Damit ist auch schon klar, dass es sich bei der Kampagne vor allem um ein stundenlages Tutorial handelt. Wir erhalten eine Aufgabe, die wir Schritt für Schritt nach den Vorgaben von E.V.E oder unseren Verbündeten lösen. Leider geht dies beinahe so fließend ineinander über, dass wir manches Mal ganz vergessen, dass wir eigentlich etwas lernen sollen und nicht nur Befehle ausführen. Und dennoch macht es Sinn, denn unsere Betriebe haben sich der Zukunft angepasst und die Kampagne hilft sehr, um die Unterschiede in den Bedürfnissen der Bevölkerung kennen zu lernen: Ecos trinken Tee, Tycoons lieber Spirituosen, während sich die Eden Initiative bei einem Konzert entspannt, sind die geldliebenden Global Trust Arbeiter im Casino. Damit also alles zur Zufriedenheit der Damen und Herren ist, besiedeln wir Inseln die unterschiedliche Ressourcen bieten und beginnen Handelsrouten aufzubauen. Wie in ANNO 1404 ist die Erstellung dieser Routen einfach und bequem gelöst: Wir klicken auf den Liefer- und Empfangshafen, wählen die Waren und das Schiff aus und fertig ist die einwandfrei funktionierende Route, die wir getrost sich selbst überlassen können. Keines der Schiffe hat irgendwelche Wegfindungsschwierigkeiten, noch macht das Ein- und Ausladen an den Kontoren Probleme.

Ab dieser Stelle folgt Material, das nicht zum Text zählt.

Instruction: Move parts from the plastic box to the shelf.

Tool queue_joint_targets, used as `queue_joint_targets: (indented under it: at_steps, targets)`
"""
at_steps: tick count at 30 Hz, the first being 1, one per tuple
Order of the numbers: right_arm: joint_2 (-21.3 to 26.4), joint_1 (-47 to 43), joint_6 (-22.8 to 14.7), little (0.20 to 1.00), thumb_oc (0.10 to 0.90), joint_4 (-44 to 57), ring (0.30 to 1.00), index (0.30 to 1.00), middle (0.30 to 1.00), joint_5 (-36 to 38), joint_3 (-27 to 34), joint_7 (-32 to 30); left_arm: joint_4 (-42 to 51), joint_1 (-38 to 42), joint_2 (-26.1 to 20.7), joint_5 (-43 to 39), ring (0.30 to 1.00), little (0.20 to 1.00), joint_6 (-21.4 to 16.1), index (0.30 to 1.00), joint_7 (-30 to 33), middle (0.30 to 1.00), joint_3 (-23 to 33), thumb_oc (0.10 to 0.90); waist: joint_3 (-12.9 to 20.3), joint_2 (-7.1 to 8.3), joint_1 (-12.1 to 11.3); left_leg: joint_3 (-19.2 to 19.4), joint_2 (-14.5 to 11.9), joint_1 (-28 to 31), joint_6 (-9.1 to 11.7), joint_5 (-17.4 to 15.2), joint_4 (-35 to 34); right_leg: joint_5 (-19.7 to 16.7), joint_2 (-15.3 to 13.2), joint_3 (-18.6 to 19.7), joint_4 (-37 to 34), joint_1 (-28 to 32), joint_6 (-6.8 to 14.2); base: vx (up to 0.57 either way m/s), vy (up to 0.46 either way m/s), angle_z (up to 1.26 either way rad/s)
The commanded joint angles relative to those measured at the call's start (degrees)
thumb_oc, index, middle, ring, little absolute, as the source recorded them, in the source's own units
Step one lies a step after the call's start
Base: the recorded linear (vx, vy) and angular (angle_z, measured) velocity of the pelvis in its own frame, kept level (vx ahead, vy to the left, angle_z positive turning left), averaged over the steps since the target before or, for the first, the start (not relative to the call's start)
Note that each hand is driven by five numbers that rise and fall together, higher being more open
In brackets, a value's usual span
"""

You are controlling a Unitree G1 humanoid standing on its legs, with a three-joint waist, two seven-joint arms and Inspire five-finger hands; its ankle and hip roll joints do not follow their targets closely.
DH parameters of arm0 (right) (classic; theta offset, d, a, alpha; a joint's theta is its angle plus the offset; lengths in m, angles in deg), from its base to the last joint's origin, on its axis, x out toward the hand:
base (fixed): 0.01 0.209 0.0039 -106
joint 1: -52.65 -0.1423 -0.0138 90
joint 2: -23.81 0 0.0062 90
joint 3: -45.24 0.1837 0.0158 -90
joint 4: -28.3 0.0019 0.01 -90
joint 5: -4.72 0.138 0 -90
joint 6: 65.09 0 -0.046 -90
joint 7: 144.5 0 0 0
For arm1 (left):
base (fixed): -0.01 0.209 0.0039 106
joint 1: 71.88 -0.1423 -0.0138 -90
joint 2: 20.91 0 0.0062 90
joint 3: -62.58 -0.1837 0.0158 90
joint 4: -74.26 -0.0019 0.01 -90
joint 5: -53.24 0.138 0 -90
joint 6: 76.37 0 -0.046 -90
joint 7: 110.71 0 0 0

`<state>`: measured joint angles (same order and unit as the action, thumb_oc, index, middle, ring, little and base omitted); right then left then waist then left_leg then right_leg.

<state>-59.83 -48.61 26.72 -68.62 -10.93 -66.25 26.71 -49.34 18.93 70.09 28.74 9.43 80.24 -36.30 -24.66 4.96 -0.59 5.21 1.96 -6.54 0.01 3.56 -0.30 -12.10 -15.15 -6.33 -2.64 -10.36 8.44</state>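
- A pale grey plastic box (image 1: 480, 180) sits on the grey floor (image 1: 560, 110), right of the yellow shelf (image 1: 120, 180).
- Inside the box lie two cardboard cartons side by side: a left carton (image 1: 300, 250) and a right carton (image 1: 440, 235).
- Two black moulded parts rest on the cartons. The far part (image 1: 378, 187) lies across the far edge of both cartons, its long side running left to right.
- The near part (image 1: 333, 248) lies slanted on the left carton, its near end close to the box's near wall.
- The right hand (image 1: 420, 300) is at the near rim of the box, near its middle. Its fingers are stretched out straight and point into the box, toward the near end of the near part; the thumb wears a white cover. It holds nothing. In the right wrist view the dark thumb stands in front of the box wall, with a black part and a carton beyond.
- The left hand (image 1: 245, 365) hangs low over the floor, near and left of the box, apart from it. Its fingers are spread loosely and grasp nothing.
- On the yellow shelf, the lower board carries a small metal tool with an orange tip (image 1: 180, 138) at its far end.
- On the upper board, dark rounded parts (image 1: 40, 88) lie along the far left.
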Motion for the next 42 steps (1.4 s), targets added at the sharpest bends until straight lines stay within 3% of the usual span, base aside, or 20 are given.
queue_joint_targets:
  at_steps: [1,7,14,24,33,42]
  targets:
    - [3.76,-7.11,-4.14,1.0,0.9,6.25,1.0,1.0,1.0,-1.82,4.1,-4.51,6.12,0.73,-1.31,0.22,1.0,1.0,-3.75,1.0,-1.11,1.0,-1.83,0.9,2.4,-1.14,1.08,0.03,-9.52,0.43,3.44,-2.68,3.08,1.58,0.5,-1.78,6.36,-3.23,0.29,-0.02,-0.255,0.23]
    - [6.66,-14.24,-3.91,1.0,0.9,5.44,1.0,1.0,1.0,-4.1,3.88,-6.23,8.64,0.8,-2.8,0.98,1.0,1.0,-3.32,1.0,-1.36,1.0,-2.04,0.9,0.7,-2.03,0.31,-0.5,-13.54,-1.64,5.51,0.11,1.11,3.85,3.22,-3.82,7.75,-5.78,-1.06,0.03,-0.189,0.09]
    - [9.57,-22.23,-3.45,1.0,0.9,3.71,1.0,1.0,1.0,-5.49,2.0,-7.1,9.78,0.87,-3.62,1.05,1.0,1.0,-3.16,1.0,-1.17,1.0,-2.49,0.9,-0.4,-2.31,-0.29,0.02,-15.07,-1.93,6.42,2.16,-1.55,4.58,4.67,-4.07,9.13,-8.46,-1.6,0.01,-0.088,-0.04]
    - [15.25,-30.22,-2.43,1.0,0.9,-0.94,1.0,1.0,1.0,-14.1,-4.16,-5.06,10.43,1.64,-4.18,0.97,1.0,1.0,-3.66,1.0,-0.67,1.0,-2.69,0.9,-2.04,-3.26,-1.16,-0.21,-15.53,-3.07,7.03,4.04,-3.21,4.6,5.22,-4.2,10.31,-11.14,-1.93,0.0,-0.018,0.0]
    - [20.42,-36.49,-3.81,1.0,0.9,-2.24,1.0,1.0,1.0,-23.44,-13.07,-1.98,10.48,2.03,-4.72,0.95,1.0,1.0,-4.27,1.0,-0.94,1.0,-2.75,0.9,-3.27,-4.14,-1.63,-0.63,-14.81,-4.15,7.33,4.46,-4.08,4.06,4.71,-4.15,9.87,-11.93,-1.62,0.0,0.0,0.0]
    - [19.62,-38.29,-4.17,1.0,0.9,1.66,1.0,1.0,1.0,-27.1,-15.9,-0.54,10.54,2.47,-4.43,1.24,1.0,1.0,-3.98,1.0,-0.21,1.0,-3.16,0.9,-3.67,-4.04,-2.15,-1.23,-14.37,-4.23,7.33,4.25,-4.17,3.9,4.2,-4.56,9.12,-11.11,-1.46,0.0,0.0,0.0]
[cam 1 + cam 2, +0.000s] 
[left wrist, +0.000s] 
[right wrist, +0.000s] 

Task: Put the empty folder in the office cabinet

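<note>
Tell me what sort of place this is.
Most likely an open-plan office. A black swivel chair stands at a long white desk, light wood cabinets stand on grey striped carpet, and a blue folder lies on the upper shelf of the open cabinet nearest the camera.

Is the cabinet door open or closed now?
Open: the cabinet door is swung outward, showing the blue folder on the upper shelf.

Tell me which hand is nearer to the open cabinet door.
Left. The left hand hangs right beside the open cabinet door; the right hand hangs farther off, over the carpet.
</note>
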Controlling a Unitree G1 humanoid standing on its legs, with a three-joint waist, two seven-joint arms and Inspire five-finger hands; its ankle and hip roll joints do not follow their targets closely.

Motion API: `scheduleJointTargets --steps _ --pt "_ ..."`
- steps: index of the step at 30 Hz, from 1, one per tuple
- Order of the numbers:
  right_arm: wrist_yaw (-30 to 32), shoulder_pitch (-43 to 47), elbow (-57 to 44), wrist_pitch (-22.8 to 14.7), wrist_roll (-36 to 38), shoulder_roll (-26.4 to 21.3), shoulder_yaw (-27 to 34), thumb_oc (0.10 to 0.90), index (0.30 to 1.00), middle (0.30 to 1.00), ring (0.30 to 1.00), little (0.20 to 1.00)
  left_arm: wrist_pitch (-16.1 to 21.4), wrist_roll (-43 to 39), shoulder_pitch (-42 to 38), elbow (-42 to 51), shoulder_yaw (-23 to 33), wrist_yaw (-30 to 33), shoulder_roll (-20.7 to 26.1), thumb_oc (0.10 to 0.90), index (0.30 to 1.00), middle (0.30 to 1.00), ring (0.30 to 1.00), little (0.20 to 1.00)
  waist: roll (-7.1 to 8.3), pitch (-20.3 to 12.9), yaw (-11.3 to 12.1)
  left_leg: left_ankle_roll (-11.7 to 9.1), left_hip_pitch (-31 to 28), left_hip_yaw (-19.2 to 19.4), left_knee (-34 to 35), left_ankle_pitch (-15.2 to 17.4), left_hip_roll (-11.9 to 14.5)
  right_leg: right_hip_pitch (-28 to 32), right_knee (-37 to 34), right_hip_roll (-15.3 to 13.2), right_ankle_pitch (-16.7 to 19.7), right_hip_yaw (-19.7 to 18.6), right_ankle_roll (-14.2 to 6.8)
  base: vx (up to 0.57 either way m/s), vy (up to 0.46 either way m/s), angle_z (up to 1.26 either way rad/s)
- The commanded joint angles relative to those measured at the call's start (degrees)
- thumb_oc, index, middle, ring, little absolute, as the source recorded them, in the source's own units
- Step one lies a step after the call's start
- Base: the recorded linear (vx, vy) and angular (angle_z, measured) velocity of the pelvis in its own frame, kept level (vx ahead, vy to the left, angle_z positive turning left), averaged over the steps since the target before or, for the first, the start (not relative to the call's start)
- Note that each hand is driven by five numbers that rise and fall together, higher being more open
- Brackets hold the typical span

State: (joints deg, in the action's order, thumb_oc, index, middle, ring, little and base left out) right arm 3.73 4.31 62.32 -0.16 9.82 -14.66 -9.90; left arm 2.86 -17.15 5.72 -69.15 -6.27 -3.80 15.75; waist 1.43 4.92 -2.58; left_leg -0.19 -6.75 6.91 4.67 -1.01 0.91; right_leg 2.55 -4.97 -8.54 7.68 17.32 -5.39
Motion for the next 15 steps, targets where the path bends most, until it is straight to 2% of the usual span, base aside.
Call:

Unterbrochen werden unser Siedlungsdrang und die Hauptmission meist nur von den optionalen Nebenaufgaben der drei Fraktionen, die aus Warenlieferungen, der Vernichtung oder dem Kapern von Schiffen bestehen. Für die Ecos verbessern wir die Ökobilanz, für die Tycoons suchen wir nach vermissten Personen in unserer Stadt. Das ist ganz nett, weil die Erfüllung natürlich auch belohnt wird, doch auf lange Sicht wiederholen sich die Aufgaben zu sehr. Wenn man dann noch ANNO 1404 gespielt hat, ist man nie wirklich überrascht, denn alles ist aus dem Vorgänger bereits bekannt.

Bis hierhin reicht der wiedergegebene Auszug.